Task prompt
Keeping every word the same, return the listing from its first line until the line holding "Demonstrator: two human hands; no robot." has been returned as well.

───

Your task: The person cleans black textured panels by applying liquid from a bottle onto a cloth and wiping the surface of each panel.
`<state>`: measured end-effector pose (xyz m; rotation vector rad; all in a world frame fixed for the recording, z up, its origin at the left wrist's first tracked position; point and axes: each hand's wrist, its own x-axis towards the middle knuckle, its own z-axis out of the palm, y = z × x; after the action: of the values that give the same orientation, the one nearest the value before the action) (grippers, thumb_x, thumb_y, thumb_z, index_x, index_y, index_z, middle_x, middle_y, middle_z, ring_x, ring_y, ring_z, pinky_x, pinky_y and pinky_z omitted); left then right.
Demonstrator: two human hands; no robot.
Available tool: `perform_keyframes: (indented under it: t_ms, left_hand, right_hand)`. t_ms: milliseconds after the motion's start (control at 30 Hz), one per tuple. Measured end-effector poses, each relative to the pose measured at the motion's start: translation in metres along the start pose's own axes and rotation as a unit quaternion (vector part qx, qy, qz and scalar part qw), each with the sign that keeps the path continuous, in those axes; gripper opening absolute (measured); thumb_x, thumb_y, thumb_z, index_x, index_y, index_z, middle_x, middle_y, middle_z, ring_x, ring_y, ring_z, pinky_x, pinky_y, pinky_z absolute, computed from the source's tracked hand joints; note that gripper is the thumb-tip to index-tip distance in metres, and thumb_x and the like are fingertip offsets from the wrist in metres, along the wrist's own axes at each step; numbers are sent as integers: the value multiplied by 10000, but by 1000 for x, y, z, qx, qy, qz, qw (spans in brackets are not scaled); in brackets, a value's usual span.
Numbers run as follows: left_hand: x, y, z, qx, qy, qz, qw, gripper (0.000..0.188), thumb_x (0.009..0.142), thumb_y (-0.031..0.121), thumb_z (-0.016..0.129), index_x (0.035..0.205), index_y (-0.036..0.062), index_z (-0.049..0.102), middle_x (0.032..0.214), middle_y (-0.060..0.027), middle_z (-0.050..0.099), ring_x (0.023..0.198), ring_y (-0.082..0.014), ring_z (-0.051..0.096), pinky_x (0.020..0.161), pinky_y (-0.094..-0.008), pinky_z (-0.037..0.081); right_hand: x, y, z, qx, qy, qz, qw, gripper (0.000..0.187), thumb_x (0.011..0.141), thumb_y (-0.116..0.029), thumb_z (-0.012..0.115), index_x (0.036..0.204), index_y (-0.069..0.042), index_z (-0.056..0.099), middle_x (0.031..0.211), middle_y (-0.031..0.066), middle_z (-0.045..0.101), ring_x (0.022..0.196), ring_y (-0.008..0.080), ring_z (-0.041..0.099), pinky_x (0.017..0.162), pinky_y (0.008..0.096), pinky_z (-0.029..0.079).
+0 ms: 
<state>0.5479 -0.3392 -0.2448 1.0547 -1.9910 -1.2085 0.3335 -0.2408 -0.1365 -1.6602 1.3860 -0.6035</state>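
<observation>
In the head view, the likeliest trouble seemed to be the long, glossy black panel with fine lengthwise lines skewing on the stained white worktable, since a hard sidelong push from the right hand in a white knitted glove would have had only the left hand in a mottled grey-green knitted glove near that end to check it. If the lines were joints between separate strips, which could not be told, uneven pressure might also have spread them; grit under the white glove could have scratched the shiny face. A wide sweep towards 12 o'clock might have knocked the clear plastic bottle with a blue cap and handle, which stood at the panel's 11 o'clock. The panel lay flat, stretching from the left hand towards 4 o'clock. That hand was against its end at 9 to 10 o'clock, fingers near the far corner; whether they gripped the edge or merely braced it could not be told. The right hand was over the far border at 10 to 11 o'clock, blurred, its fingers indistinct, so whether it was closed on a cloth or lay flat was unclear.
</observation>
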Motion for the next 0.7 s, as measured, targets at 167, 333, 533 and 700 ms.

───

Written reply
Your task: The person cleans black textured panels by applying liquid from a bottle onto a cloth and wiping the surface of each panel.
`<state>`: measured end-effector pose (xyz m; rotation vector rad; all in a world frame fixed for the recording, z up, its origin at the left wrist's first tracked position; point and axes: each hand's wrist, its own x-axis towards the middle knuckle, its own z-axis out of the palm, y = z × x; after the action: of the values that give the same orientation, the one nearest the value before the action) (grippers, thumb_x, thumb_y, thumb_z, index_x, index_y, index_z, middle_x, middle_y, middle_z, ring_x, ring_y, ring_z, pinky_x, pinky_y and pinky_z omitted); left then right.
Demonstrator: two human hands; no robot.

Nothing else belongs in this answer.